EXERCISE DIRECTIONS> Begin at the line that has "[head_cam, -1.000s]", stop after the line that has "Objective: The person", and print exactly those lines from the records below, without any pictures.
++++++++
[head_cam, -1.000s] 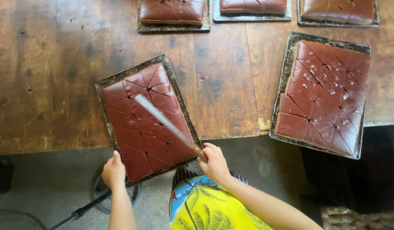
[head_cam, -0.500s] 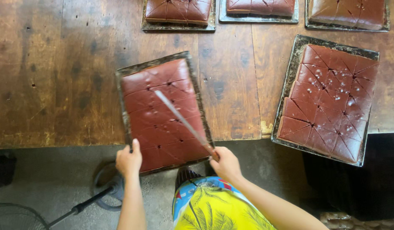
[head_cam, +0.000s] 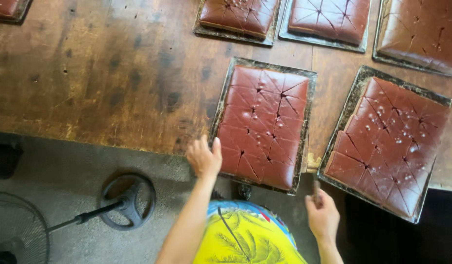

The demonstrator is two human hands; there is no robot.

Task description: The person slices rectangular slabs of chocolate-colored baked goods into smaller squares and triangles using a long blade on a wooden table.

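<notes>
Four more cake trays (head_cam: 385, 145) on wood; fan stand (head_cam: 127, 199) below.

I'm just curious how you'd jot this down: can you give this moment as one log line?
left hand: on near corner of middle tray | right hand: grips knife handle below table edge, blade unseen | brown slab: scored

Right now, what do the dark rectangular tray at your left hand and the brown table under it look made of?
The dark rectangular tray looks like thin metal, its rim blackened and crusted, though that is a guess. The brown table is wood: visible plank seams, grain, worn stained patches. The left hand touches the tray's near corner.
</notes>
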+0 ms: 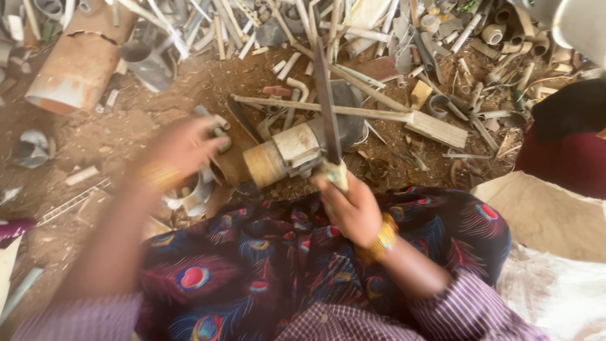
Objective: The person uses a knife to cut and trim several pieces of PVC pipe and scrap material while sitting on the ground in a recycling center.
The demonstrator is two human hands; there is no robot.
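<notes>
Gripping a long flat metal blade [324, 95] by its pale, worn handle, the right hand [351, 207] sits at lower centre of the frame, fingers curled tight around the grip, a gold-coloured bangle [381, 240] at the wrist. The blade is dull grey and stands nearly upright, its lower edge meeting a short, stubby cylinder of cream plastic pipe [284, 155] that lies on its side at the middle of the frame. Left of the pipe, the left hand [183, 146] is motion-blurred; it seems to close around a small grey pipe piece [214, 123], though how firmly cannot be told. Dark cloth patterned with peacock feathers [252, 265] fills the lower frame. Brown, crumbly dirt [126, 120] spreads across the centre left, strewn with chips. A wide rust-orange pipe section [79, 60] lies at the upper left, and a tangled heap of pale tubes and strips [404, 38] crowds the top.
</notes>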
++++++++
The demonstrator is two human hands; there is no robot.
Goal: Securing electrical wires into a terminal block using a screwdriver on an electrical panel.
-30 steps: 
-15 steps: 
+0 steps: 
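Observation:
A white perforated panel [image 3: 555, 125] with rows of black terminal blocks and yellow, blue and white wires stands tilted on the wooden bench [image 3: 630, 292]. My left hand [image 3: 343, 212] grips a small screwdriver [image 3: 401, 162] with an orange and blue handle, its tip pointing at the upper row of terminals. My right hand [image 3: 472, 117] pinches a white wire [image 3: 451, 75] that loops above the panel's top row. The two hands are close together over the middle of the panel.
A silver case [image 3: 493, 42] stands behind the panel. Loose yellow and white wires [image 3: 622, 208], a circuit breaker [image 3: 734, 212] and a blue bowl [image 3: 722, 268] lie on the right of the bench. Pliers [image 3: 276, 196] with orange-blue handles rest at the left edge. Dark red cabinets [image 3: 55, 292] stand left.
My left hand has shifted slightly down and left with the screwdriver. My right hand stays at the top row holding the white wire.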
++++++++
SOLUTION TO THIS PROBLEM>
[head_cam, -1.000s] 
[head_cam, -0.500s] 
[head_cam, +0.000s] 

The demonstrator is two human hands; there is no robot.

Task description: The person slices rectangular slabs of chocolate-colored baked goods into smaller squares and triangles using a long blade on a wooden table.

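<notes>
Four more cake trays (head_cam: 385, 145) on wood; fan stand (head_cam: 127, 199) below.

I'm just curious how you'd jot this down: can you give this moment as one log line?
left hand: on near corner of middle tray | right hand: grips knife handle below table edge, blade unseen | brown slab: scored

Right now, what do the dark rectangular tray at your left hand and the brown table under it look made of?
The dark rectangular tray looks like thin metal, its rim blackened and crusted, though that is a guess. The brown table is wood: visible plank seams, grain, worn stained patches. The left hand touches the tray's near corner.
</notes>
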+0 ms: 
Objective: The person uses a knife to cut and trim several pieces of PVC pipe and scrap material while sitting on the ground in a recycling center.

The response to this exercise is now complete.